Se trata del cuarto y último poemario hasta la fecha de José Jiménez Lozano (nacido en Langa en 1930; Premio Nacional de las Letras en 1992 y Premio Cervantes en 2002), donde, pese al título, y como dice el propio autor, no todo son ni elogios ni celebraciones.
Podríamos decir que es un libro epigramático, en cuanto que los poemas, lejos de una retórica compleja o retorcida, son breves síntesis de pensamiento e intuición. Escritos con sobriedad, los poemas no suelen tener más de tres o cuatro versos, y presentan habitualmente una métrica y una rima libres, muy apartadas de los cánones tradicionales. Y es que Jiménez Lozano, tanto en su prosa (donde sus cuentos son breves y claros) como en su poesía, sabe bien que el fulgor de la Belleza (esa Belleza con mayúscula tan olvidada por los mass media) no depende de juegos estilísticos artificiales o impuestos por el autor, sino de la verdad misma de las cosas, de su brillo claro y sencillo. Como decía Adam Zagajewski en su libro En defensa del fervor, “hemos aprendido a valorar las cosas porque existen. En la edad de las ideologías aberrantes y del disparate utópico, las cosas perseveraron en su dignidad pequeña pero contumaz. Y no sólo esto: hemos aprendido a valorar las cosas también porque todo lo que les concierne es claro, neto y bien definido. Nada de nebulosidad, nada de retórica, nada de exageración”.
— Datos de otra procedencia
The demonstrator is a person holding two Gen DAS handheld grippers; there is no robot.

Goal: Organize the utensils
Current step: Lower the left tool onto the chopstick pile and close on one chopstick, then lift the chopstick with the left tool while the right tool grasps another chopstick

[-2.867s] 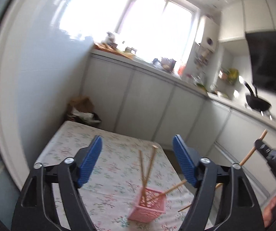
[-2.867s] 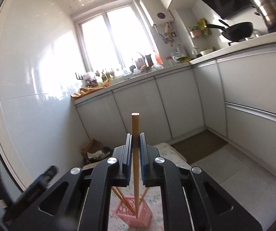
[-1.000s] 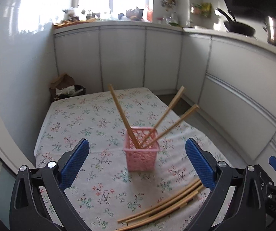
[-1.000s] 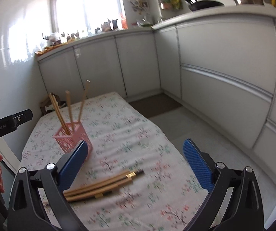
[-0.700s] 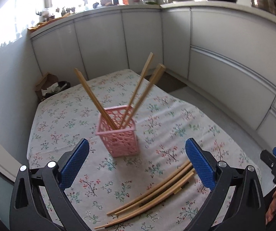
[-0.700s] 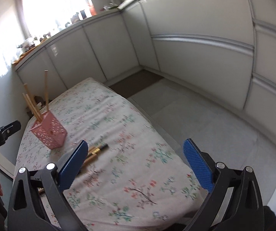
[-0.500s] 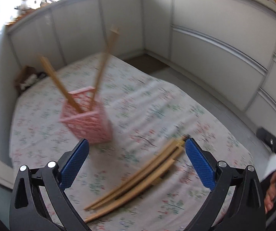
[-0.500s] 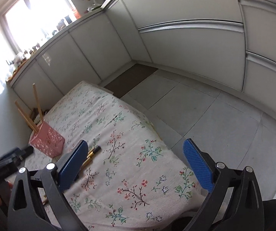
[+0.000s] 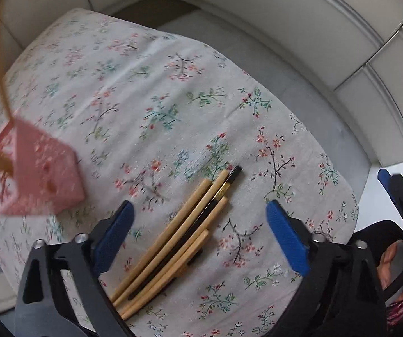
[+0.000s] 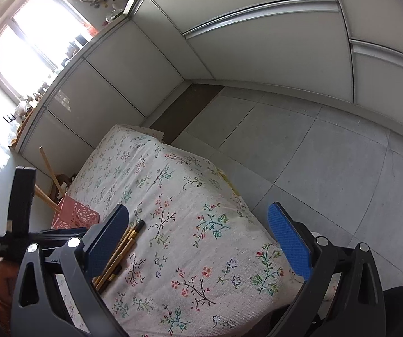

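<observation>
Lying in a loose bundle on the table's floral cloth [image 9: 173, 90], the chopsticks [image 9: 173, 238] are what I see straight ahead through the left wrist camera: several pale wooden ones side by side with a black one among them, its dark tip sticking out past the rest. My left gripper [image 9: 200, 233] hangs over them with its jaws spread wide, the blue pads on either side of the bundle and nothing held (I cannot tell how far above the sticks it sits). To the left of the bundle, a little apart, stands the pink basket [image 9: 33, 179], blurred in this view, with wooden chopsticks leaning out of it. From the right wrist camera the same bundle [image 10: 120, 250] lies partly behind that gripper's left pad, and the basket [image 10: 75, 214] sits beyond it near the table edge. My right gripper [image 10: 201, 236] is also wide open and empty, above bare cloth [image 10: 190, 196] near the table's end. White cabinets [image 10: 257, 42] and grey floor tiles [image 10: 327, 154] surround the table.
</observation>
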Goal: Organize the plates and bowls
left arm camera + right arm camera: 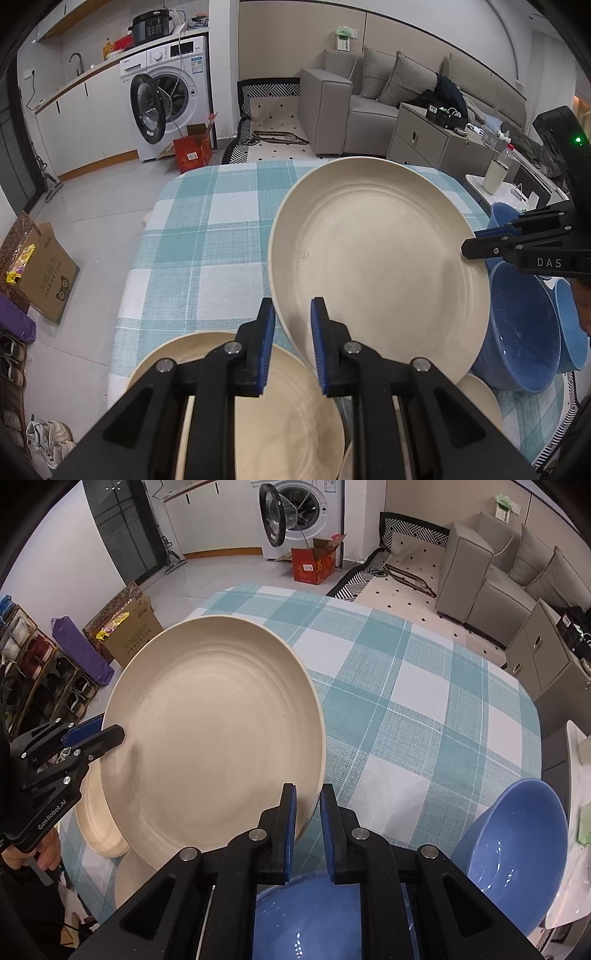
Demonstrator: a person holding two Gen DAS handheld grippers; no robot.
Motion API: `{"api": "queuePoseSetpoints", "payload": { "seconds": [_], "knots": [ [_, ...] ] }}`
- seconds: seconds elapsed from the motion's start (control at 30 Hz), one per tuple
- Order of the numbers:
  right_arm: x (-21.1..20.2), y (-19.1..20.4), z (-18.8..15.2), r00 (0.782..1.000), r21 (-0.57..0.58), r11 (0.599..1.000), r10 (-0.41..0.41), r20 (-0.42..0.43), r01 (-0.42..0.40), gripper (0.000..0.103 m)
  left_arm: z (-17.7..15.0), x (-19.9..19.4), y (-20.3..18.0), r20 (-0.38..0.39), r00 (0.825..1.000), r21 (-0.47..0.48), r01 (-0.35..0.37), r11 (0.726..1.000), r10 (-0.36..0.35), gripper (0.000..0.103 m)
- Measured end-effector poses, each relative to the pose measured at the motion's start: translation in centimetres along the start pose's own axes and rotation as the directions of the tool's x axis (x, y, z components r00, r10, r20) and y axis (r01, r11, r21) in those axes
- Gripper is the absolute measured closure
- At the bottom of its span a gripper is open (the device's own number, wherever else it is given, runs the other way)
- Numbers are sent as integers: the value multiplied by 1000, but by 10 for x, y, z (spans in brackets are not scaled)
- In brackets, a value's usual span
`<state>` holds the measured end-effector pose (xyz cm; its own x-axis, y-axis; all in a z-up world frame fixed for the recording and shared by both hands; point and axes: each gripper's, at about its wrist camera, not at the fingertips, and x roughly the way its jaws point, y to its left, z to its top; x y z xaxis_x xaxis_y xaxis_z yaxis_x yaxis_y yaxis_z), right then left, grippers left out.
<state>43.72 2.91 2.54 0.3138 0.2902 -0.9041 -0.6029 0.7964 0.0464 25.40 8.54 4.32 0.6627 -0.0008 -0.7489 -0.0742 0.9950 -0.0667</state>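
We held one cream plate (380, 266) between our two grippers, lifted clear of the checked tablecloth (207, 236) and tilted. Our left gripper (293, 345) had its jaws pressed in on the plate's near-left rim: the rim ran between the blue pads (266, 347), one pad against the underside and the other on the upper face. In the right wrist view the same gripper showed from the side at the plate's left edge, its black fingers closed over the rim.

Our right gripper (308, 830) pinched the opposite edge of the plate in the same way, the rim passing between its two blue pads (290, 830), with only the thin lip of the plate separating them. From the left wrist view this gripper reached in from the right and met the rim at the plate's far-right side.

Below our left gripper, two more cream plates (258, 398) lay on the cloth, the held plate overlapping them from above. Under and beside our right gripper stood two blue bowls (517, 853), one directly beneath the jaws and the other just to its right, near the table's edge. The far half of the tablecloth was bare.
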Motion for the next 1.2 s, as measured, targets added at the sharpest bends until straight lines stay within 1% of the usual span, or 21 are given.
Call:
{"api": "queuePoseSetpoints", "payload": {
  "seconds": [0.23, 0.57, 0.8, 0.97, 1.2],
  "knots": [
    [-29, 22, -14, 999, -25, 1000, -6, 47, 7, 90, -17, -29, 2, 37, 999, 4, -19, 1000, 18, 85],
    [-52, 51, -53, 995, -41, 999, -4, 99, 8, 90, -51, -60, -3, 71, 996, 21, -48, 999, 46, 85],
    [-60, 64, -75, 994, -63, 998, -18, 108, 24, 90, -70, -77, -8, 87, 995, 24, -53, 998, 50, 85],
    [-63, 72, -91, 994, -75, 997, -21, 111, 29, 90, -84, -84, -9, 88, 995, 23, -47, 999, 45, 85],
    [-62, 83, -104, 994, -106, 994, -22, 104, 33, 90, -98, -89, -6, 86, 995, 8, -47, 999, 46, 85]
  ]
}}
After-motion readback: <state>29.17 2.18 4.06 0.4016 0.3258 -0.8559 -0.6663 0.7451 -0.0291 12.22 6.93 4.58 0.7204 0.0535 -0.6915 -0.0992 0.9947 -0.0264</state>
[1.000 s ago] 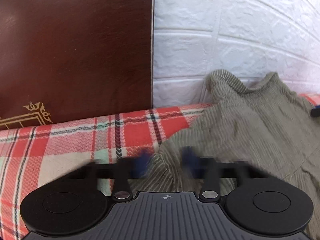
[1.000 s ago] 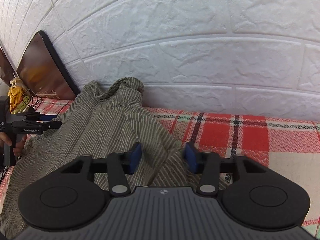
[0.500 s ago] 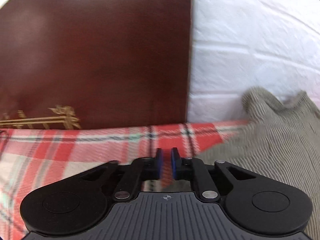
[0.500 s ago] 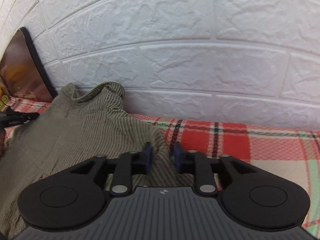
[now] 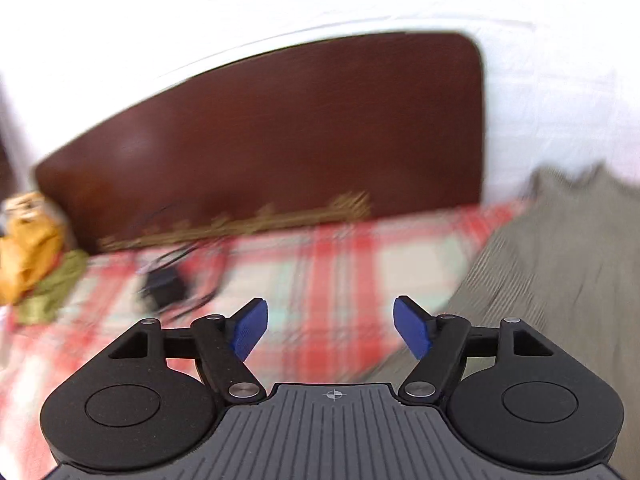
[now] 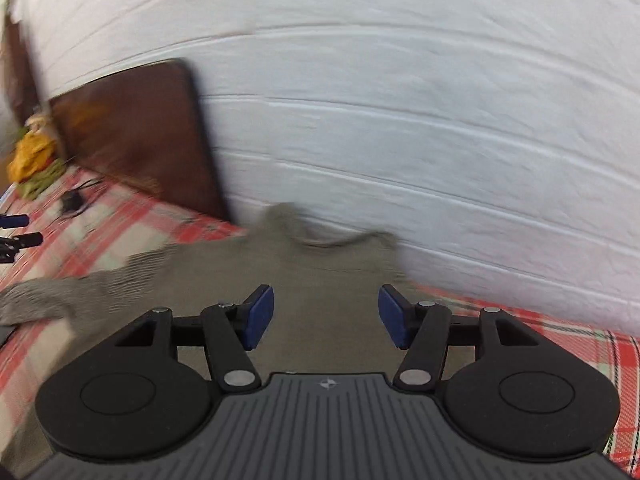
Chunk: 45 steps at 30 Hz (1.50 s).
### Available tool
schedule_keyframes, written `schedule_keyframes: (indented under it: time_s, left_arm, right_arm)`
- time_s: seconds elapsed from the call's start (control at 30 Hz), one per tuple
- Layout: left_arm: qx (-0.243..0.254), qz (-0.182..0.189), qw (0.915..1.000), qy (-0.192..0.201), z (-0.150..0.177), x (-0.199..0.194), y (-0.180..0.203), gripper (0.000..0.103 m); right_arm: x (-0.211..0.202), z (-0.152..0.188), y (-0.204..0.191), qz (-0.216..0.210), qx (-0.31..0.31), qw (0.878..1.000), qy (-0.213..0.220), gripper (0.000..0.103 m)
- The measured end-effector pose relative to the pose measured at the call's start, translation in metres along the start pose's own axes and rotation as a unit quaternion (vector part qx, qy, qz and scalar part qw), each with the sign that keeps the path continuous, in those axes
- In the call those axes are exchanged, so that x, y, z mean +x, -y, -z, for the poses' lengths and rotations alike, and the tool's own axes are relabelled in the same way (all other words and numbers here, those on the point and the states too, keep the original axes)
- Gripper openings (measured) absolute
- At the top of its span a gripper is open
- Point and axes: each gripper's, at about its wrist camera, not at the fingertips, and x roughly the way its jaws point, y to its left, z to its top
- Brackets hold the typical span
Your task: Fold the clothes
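An olive-grey striped garment (image 6: 312, 264) lies spread on the red plaid bed cover (image 6: 560, 320), its collar against the white wall. It also shows at the right of the left wrist view (image 5: 560, 248). My right gripper (image 6: 326, 316) is open and empty above the garment's middle. My left gripper (image 5: 330, 328) is open and empty over bare plaid cover (image 5: 320, 264), left of the garment. Its fingers (image 6: 16, 230) show at the far left of the right wrist view. Both views are motion-blurred.
A dark brown headboard (image 5: 280, 136) stands against the white brick-pattern wall (image 6: 440, 120). A small black device with a cable (image 5: 164, 284) lies on the cover near it. Yellow and green cloth items (image 5: 28, 256) sit at the far left.
Both grippers were nearly shut half a second ago and are now wide open and empty. Both have pulled back and swung left, so more bed and headboard show.
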Motion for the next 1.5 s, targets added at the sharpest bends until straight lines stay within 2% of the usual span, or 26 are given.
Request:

Por ello, en el libro de Jiménez Lozano brillan por sí solos el vuelo de una garza, la luz de una candela, la blancura de la nieve, la letra de una canción o el fulgor de las estrellas en la noche cerrada. Las cosas de la vida cotidiana son el mejor testigo de la Verdad y de la Belleza, y el que sabe verlas sabe preguntarles por su misterio. Ésa es la labor del poeta: saber preguntar para recibir el don de la creación. Por ello, la voz del poeta se nos presenta como un hombre que sabe salir a la calle y mirar las cosas amándolas, cuidándolas, dialogando con ellas. El poeta se sabe rodeado del regalo precioso de la realidad más pura, que, no sabemos por qué inmenso amor del más allá, le es presentado como un don gratuito. Como decía el propio Jiménez Lozano en su último libro de memorias, “estoy solo, y todo el hermosísimo espectáculo es para mí; pero también se desarrollaría igual si no hubiera nadie. Es un derroche realmente. Proseguirá cuando el hombre no esté ya sobre la tierra”. ¿Por qué tenemos la suerte de presenciarlo?
Sin embargo, en todo el poemario se ve reflejado que este amor por la realidad no es un mero refugio materialista o puramente terreno. La Trascendencia, la Presencia de un Yo personal por encima del devenir de los días y de las cosas, se nos presenta como el mayor de los misterios del hombre, y quizás como el fin al que nos llevan las cosas y su verdad. Por ello, mediante referencias a la Mitología o, en mayor medida, a la Sagrada Escritura, la búsqueda de Dios y la concepción del hombre como homo viator, siempre anhelante, es continuo y muy significativo en el libro. Sirva como ejemplo el poema “Emaús”: Haces el camino de Emaús, / solo o acompañado, con frecuencia; / y ningún desconocido se unió al viaje, / nunca. / Mas Emaús está aún lejos; / quizás más adelante ocurra.
Es, por tanto, un libro donde el poeta alza su mirada por encima de la prisa y la superficialidad de la vida moderna, y centra su atención en esas cosas que perennemente nos hablan de la vida y de la muerte, del mundo y del hombre. Por ello, sus versos se alzan por encima de lo caduco, y ofrecen al lector un sabroso fruto de reflexión y mirada atenta. Que lo disfrute el lector que sepa leer con cariño.